◆ WHAT YOU HAVE TO DO:
Repeat exactly the lines from the start of the records below through the line that contains "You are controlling", including both.

◆ AVAILABLE DATA:

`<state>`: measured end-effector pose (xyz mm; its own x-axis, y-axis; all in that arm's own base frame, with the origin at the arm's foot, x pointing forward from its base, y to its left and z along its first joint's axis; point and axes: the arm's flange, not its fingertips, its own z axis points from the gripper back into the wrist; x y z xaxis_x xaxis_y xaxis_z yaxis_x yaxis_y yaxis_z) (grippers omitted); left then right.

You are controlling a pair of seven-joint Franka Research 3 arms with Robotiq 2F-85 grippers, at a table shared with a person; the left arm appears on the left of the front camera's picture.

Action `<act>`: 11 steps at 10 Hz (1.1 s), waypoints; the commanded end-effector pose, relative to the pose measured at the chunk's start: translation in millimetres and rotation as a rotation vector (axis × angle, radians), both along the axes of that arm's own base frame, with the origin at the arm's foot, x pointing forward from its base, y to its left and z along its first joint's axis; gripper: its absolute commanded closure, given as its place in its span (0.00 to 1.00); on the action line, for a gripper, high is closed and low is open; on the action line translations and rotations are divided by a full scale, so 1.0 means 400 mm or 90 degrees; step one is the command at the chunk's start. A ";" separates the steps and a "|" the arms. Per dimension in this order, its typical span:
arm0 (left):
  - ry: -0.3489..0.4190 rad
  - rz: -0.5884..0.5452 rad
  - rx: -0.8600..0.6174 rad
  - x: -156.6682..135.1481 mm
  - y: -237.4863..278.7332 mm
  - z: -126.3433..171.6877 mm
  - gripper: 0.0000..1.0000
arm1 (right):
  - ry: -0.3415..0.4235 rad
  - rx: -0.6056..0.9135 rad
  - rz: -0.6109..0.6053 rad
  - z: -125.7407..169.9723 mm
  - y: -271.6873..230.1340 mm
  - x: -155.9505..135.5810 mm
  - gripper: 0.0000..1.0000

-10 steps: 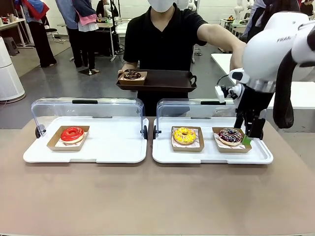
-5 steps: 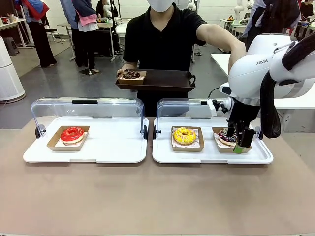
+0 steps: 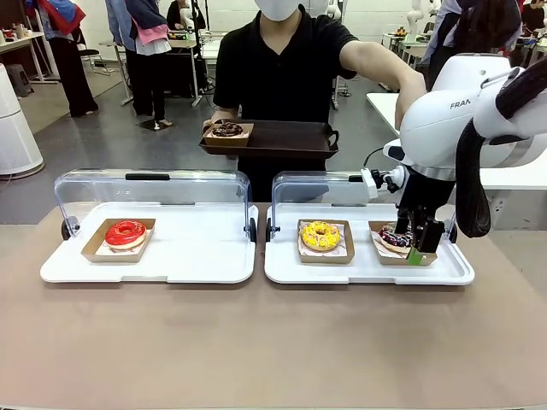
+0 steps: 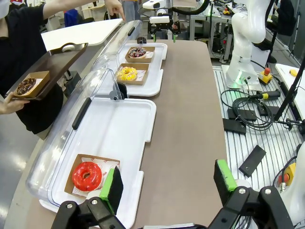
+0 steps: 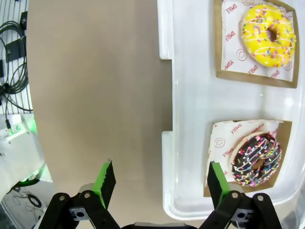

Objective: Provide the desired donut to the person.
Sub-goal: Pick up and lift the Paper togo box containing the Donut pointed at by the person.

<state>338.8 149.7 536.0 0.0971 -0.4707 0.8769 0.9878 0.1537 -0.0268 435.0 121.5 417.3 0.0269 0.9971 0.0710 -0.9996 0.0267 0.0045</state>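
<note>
Chocolate sprinkled donut (image 3: 398, 237): sits in a brown card tray (image 3: 383, 249) at the right end of the right-hand white tray (image 3: 367, 272), beside a yellow donut (image 3: 320, 234). The clear lid (image 3: 329, 184) is raised behind it.

Person (image 3: 282, 68): stands at the far side and holds a dark tray (image 3: 291, 137) carrying one donut already.

Right gripper (image 3: 410, 243): hovers low over the sprinkled donut's near right edge, jaws fully apart, nothing held. In the wrist view one pad is over the card tray's edge and the other over bare table (image 5: 95, 86).

Left gripper (image 4: 167, 183): spread wide and empty, near the red donut (image 4: 86, 175).

Step in hand: approach for the pick, grasp not yet made.

Next move, as judged: settle the pads about the card tray's wall, close gently without denting the icing, then lift level and carry it across to the dark tray.
</note>
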 end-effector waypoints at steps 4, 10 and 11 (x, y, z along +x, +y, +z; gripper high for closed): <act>0.004 0.003 -0.004 -0.001 0.001 0.005 0.00 | -0.035 -0.001 0.026 -0.080 0.015 0.057 0.00; 0.004 0.003 -0.004 -0.001 0.001 0.005 0.00 | -0.023 0.010 0.020 -0.159 0.003 0.166 0.00; 0.004 0.003 -0.004 -0.001 0.001 0.005 0.00 | -0.020 0.005 0.012 -0.165 0.000 0.178 0.00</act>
<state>338.8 149.7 535.9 0.0973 -0.4707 0.8769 0.9877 0.1538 -0.0270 498.5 121.0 353.5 0.0074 0.9970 0.0775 -0.9998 0.0089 -0.0196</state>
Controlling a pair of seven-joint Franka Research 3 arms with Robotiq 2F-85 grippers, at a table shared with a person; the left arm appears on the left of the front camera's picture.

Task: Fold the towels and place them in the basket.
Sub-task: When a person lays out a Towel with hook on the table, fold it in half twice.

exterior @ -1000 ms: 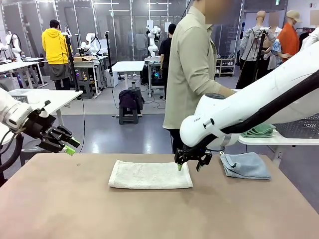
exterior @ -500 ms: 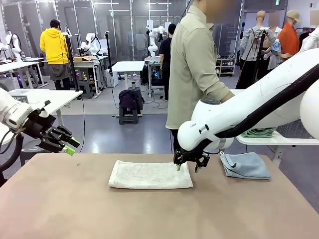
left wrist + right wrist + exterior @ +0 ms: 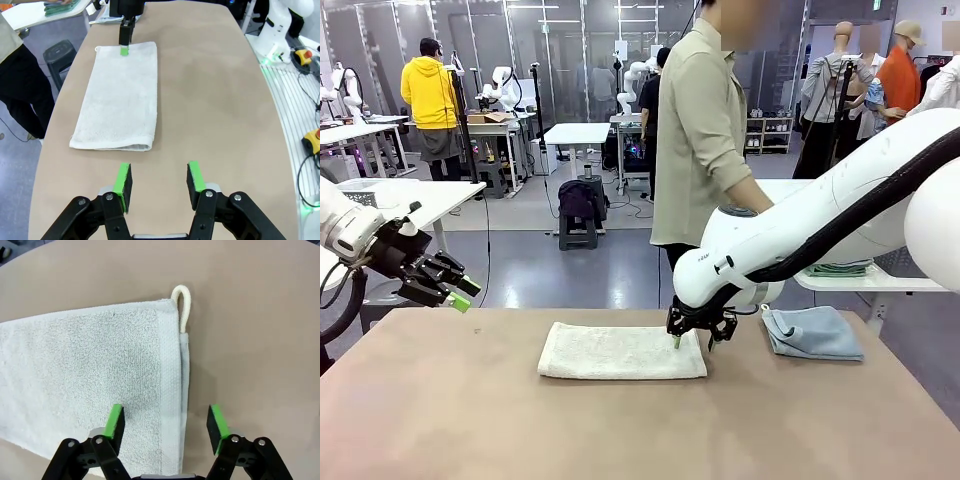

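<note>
A cream-white towel (image 3: 620, 352), folded into a long strip, lies in the middle of the table. My right gripper (image 3: 692, 340) is open just above its right end. In the right wrist view the gripper (image 3: 166, 425) straddles the short hemmed edge of the towel (image 3: 90, 365), one pad over cloth and one over bare table, near the hanging loop (image 3: 181, 307). A crumpled grey-blue towel (image 3: 812, 332) lies at the table's right. My left gripper (image 3: 460, 293) hangs open and empty off the left end; in its own view it (image 3: 159, 182) faces the towel (image 3: 120, 100). The basket is out of view.
A person in a beige shirt (image 3: 705, 140) stands at the far edge of the table. Mint green towels (image 3: 840, 268) rest on a white side table (image 3: 880, 283) at the right. The brown tabletop (image 3: 620, 430) stretches out in front of the towel.
My right gripper has shifted slightly left and lower over the towel's right end. The person has turned a little at the far side. The left arm has stayed still.
</note>
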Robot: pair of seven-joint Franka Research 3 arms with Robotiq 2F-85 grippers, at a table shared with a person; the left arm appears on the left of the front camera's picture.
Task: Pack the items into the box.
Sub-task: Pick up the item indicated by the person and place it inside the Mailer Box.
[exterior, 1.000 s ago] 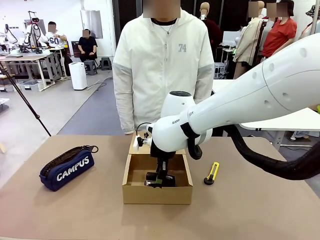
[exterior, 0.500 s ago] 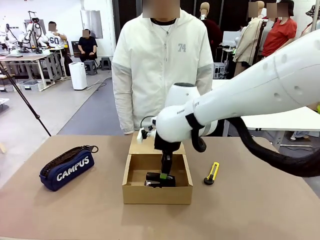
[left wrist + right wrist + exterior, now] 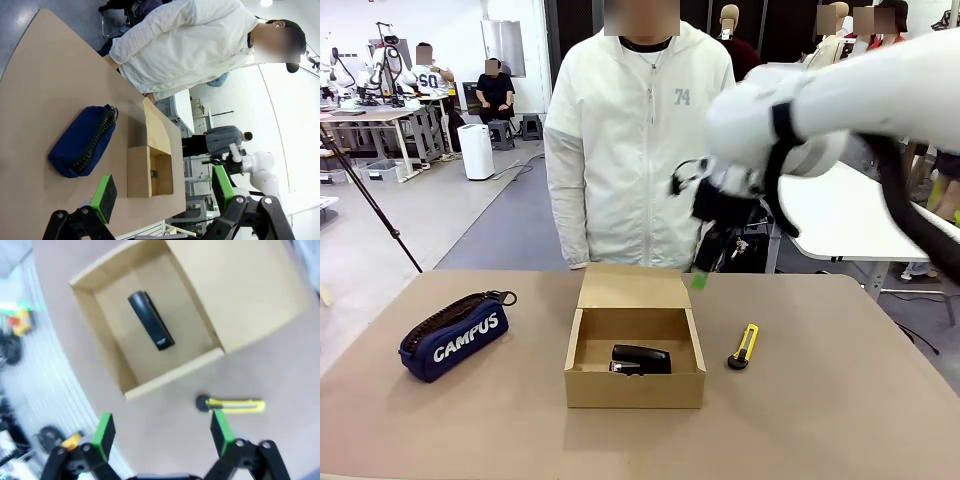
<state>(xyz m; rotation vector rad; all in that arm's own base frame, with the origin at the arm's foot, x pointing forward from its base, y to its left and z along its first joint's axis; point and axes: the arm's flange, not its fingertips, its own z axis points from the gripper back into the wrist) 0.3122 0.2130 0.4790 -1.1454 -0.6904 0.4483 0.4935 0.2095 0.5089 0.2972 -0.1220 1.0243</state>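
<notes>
The box (image 3: 635,388) sat open at the centre of the counter (image 3: 840,420), its flap lid (image 3: 633,287) folded back toward the far side. The black stapler (image 3: 642,359) lay flat inside the box. The navy pouch (image 3: 455,335), lettered "CAMPUS" in white, lay on the counter left of the box, well apart. The yellow-and-black utility knife (image 3: 745,346) lay near the box's right side. The left hand (image 3: 162,192) was open and empty. The right hand (image 3: 162,432) hung above the knife and box, jaws spread, holding nothing. Beyond, a person (image 3: 640,160) stood in a white jacket numbered "74".
</notes>
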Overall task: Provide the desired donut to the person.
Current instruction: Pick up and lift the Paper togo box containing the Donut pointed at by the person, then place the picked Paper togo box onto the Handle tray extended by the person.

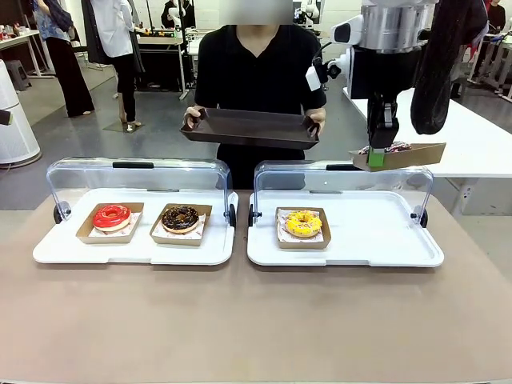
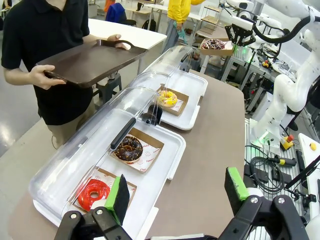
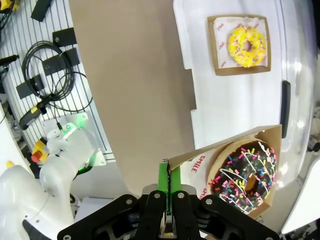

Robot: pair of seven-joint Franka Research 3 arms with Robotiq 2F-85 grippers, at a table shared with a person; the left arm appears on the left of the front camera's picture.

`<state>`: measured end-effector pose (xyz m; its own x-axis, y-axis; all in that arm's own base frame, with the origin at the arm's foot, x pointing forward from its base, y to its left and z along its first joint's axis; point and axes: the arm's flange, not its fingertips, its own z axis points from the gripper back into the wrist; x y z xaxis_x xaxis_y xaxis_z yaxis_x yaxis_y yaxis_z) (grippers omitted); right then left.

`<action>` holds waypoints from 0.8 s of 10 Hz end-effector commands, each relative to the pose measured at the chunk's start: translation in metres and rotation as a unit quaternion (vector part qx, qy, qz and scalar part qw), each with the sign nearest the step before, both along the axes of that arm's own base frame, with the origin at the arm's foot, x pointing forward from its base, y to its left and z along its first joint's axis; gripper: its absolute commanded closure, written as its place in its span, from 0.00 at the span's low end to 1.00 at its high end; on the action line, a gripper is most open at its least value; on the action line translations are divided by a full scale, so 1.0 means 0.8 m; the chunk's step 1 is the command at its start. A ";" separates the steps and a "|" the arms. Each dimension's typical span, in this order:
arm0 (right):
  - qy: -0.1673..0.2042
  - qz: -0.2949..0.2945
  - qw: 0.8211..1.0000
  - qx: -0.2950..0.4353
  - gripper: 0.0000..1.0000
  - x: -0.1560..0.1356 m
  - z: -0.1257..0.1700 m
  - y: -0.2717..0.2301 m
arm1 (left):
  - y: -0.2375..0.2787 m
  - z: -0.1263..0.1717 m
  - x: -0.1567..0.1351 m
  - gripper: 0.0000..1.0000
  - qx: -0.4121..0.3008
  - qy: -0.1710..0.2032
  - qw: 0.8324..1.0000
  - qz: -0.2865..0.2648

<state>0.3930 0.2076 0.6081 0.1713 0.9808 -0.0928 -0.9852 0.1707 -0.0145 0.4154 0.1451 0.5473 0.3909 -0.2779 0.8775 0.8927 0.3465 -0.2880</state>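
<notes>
Right gripper (image 1: 376, 157) clamps brown cardboard tray (image 1: 418, 153) of chocolate sprinkled donut (image 3: 244, 172) above right-hand white plastic tray (image 1: 384, 240). Left gripper (image 2: 177, 189) splayed, empty.

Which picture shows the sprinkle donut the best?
The right wrist view: the sprinkle donut is close, seen from above, sprinkles and white stripes clear. The front view shows its top over the cardboard tray. The left wrist view shows it small, far away.

Sprinkled chocolate donut (image 3: 245, 172) in a tilted cardboard tray (image 3: 272, 136), aloft in the right gripper (image 3: 166, 176); person (image 1: 256, 72) holds a brown tray (image 1: 252, 126)
</notes>
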 end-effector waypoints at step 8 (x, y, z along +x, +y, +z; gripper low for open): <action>0.001 0.000 1.000 -0.001 1.00 -0.002 -0.001 -0.001 | 0.001 0.002 0.000 0.00 -0.006 -0.003 1.000 -0.002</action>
<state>0.3930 0.2077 0.6080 0.1704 0.9810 -0.0929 -0.9854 0.1698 -0.0142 0.4154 0.1453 0.5473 0.3910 -0.2778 0.8774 0.8926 0.3467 -0.2880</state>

◆ RESPONSE TO THE EXERCISE:
`<state>`: measured end-effector pose (xyz mm; its own x-axis, y-axis; all in that arm's own base frame, with the origin at the arm's foot, x pointing forward from its base, y to its left and z along its first joint's axis; point and axes: the arm's flange, not its fingertips, its own z axis points from the gripper back into the wrist; x y z xaxis_x xaxis_y xaxis_z yaxis_x yaxis_y yaxis_z) (grippers omitted); left then right.

You are controlling a pair of seven-joint Franka Research 3 arms with Robotiq 2F-85 grippers, at a table shared with a person; the left arm appears on the left of the front camera's picture.

Now the exercise is finished.